• **WHAT TO WORK ON**: Copy out, from the data, each line containing the string "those".

• **GIVEN MATERIAL**:
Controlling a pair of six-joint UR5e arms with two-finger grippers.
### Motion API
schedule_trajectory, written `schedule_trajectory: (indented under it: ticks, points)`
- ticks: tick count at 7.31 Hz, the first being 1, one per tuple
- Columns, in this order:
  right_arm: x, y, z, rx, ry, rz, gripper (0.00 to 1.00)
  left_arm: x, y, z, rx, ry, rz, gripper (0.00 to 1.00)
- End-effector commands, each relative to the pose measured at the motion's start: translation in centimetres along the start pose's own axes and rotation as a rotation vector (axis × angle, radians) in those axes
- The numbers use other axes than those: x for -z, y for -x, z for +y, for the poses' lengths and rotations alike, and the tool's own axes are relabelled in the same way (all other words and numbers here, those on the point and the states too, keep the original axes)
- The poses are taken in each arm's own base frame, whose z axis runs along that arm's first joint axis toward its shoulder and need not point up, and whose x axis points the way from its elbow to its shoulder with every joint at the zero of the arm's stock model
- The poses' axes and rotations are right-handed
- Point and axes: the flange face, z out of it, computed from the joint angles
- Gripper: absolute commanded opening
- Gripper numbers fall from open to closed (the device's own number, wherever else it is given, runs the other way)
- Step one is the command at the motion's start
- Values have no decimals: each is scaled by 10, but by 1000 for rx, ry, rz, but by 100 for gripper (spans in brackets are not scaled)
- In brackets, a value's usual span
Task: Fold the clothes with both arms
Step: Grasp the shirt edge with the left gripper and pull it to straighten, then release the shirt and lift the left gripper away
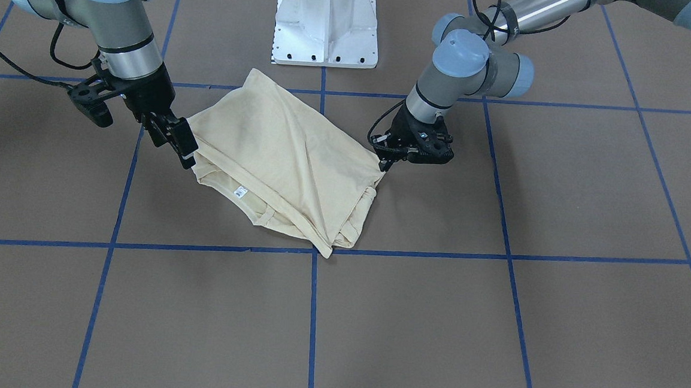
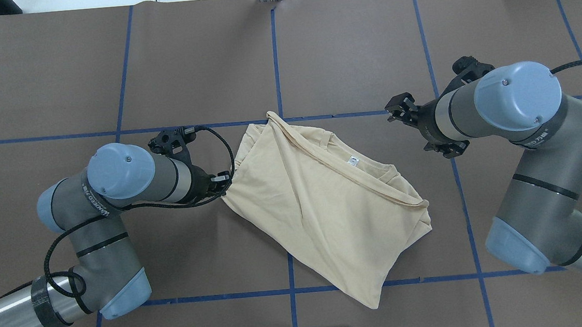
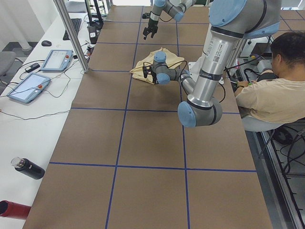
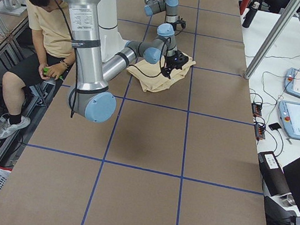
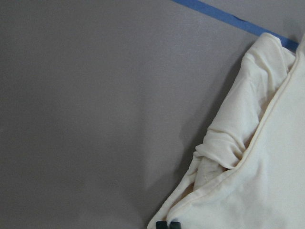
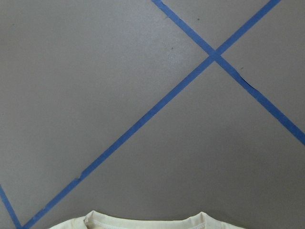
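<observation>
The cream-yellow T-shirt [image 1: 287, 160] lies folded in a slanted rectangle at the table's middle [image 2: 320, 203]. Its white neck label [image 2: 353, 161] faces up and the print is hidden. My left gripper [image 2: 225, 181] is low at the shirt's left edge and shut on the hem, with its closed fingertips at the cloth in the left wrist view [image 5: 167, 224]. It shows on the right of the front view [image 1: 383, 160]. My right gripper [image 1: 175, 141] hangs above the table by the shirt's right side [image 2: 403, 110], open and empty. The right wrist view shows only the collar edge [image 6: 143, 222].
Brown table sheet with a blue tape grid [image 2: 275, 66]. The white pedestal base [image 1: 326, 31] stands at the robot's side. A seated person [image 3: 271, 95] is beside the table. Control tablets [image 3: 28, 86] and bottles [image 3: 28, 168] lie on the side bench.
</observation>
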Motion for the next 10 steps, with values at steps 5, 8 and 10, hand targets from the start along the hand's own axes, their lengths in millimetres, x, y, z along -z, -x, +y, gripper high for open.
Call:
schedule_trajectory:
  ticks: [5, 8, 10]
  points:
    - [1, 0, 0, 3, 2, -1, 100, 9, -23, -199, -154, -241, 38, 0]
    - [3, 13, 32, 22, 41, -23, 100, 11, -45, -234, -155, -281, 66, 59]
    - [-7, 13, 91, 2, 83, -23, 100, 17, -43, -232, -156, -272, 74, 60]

• **SOLVED PROBLEM**:
- End-effector commands, each relative to the pose measured at the motion's start: translation in centimetres along the start pose's own axes and rotation as a rotation vector (axis × angle, radians) in those axes
- The numbers use other axes than those: x for -z, y for -x, z for +y, for the poses' lengths and rotations alike, and the tool's own axes are relabelled in the same way (all other words and numbers here, those on the point and the states too, keep the original axes)

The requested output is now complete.